**Assignment:** Scan the material below and report how many lines include the string "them"; nothing else belongs in the reply.

[Start of section]

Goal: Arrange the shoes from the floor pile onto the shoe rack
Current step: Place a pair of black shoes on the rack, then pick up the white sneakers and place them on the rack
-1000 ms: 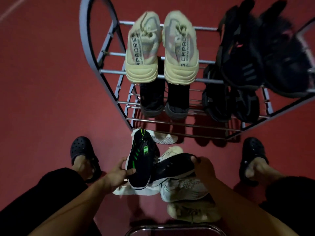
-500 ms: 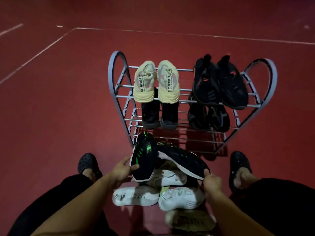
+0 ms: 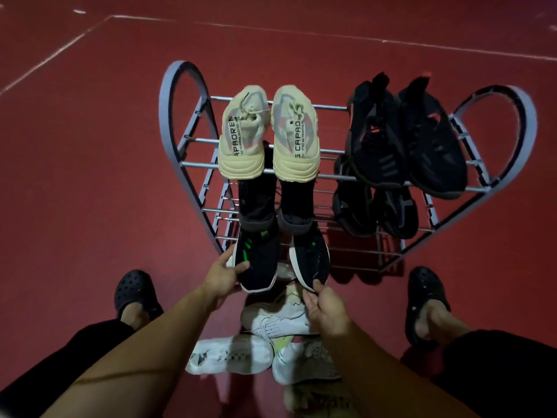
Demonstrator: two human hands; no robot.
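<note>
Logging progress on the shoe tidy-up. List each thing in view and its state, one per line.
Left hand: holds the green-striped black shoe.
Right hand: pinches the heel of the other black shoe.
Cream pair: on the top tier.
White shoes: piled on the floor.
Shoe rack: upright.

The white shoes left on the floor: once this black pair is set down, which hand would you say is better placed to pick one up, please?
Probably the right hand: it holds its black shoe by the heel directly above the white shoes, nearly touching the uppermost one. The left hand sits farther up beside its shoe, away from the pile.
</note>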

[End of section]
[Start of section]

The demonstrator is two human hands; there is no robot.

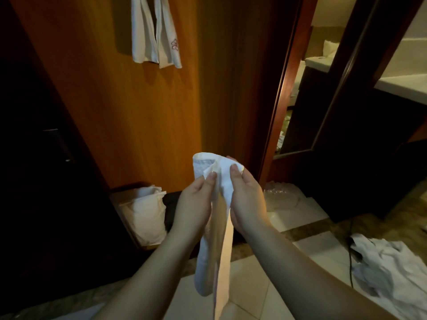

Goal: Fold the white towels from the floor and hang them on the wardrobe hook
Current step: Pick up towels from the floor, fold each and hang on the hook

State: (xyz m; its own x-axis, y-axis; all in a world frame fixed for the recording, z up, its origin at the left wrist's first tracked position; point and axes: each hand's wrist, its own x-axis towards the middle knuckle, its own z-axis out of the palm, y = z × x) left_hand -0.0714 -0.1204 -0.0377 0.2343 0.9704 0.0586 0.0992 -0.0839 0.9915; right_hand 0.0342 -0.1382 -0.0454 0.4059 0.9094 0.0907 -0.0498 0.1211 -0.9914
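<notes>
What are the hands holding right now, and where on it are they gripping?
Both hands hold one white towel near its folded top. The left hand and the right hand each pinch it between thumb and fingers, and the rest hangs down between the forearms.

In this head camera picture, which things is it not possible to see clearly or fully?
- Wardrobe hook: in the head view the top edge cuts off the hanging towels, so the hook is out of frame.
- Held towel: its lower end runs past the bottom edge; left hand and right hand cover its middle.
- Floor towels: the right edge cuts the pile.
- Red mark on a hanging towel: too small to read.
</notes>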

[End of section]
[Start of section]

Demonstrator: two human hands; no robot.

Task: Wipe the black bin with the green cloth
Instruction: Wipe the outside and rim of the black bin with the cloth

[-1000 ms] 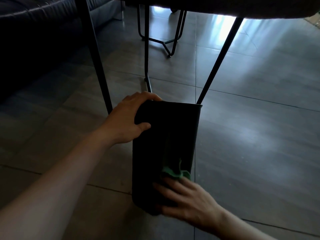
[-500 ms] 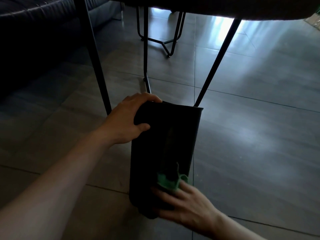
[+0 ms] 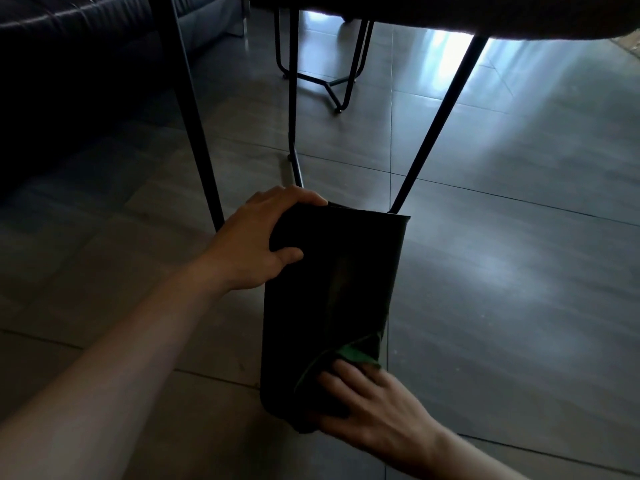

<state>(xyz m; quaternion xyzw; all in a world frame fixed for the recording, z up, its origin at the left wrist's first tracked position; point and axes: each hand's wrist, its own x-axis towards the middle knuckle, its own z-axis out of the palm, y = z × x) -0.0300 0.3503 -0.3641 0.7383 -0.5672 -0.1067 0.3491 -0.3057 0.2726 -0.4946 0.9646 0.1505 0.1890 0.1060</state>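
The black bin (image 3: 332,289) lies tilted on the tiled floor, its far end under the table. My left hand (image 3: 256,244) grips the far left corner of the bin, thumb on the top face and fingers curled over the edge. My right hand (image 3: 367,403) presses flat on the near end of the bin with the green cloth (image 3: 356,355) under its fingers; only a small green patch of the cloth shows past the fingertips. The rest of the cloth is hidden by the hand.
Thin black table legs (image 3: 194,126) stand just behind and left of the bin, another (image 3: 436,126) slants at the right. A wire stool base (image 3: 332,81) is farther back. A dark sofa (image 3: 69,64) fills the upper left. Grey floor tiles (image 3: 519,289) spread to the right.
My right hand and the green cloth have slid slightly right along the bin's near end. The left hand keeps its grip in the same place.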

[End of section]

**Response area:** 2